How to use this tool
- Enter data point (x), mean (μ) and standard deviation (σ) in the fields above.
- Results update instantly as you type — or click Calculate.
- Read your z-score and the full breakdown beneath it.
Calculate the z-score: z = (x − μ) / σ. A z-score tells you how many standard deviations a value is from the mean.
Formula
Z-score: z = (x − μ) / σ
How it works
The z-score expresses how many standard deviations a data point x lies above or below the population mean μ. A positive z indicates the value is above the mean; a negative z indicates it is below. Z-scores allow values from different normal distributions to be compared on a common scale and are used to look up probabilities in the standard normal table. The formula assumes the provided mean and standard deviation are correct descriptors of the reference distribution.
Worked example
Worked example
- Inputs: x = 75, mean μ = 70, standard deviation σ = 5.

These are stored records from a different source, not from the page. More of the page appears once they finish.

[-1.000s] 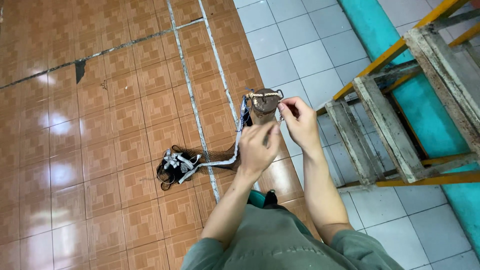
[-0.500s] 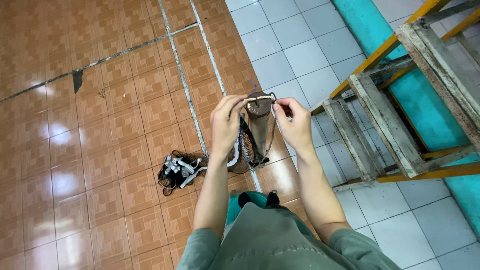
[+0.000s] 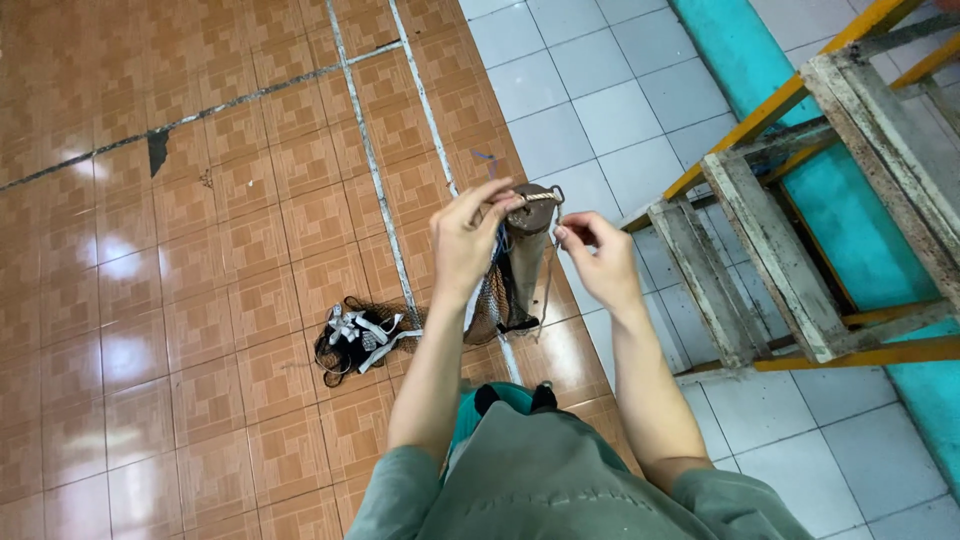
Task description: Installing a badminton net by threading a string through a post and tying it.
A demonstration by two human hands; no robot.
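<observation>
I hold up a tube-shaped net trap [image 3: 520,265] of brown mesh on a wire ring, in front of me above the floor. My left hand [image 3: 468,238] grips the ring's top edge and some netting that hangs down. My right hand [image 3: 592,252] pinches a thin cord or wire at the ring's right side. The rest of the net trails down to a bundle of dark mesh and white pieces [image 3: 355,335] lying on the brown tiles.
A worn wooden frame with yellow metal bars [image 3: 790,210] leans at the right over white tiles, beside a teal wall base [image 3: 760,90]. Glossy brown floor tiles [image 3: 200,250] spread to the left. My green clothing fills the bottom.
My left hand climbed from the net's lower part to the ring's top edge. The right hand has drawn slightly away to the right, pulling a thin cord.
</observation>
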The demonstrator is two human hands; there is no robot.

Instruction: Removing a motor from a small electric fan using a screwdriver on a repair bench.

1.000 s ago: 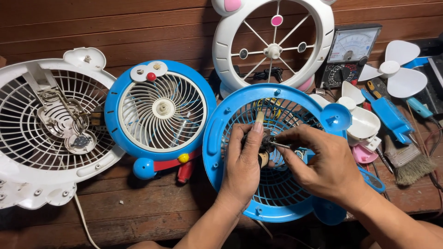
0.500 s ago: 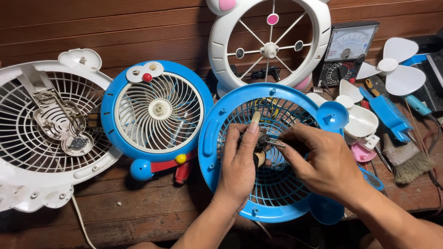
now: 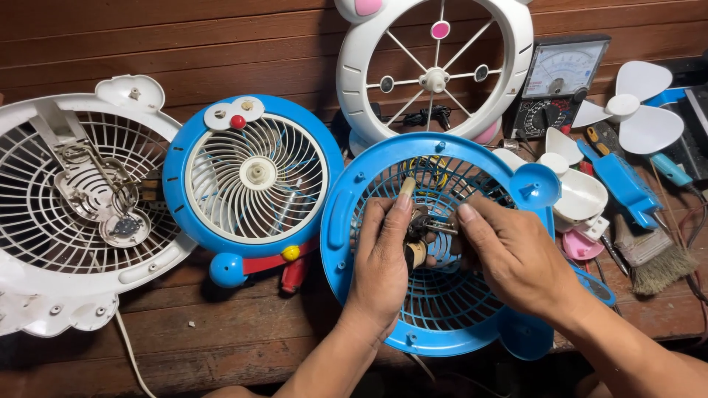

- z = (75 − 70) / 5 = 5 / 5 = 1.0.
Z-score = 1.0 (the value 75 is exactly 1 standard deviation above the mean).
Key terms
- Z-score (standard score)
- The number of standard deviations a data point is from the mean of its distribution.
- Standard normal distribution
- A normal distribution with mean 0 and standard deviation 1; any normal distribution can be transformed to it using z-scores.
- Mean (μ)
- The arithmetic average of the reference distribution used as the baseline for comparison.
- Standard deviation (σ)
- A measure of spread in the reference distribution; one unit on the z-score scale equals one standard deviation.
- Standardisation
- The process of converting raw scores to z-scores so that values from different distributions can be compared directly.
Frequently asked questions
- What does a z-score mean?
- A z-score of +1 means the value is 1 standard deviation above the mean; −2 means 2 standard deviations below. Z-scores allow comparison across different scales and distributions.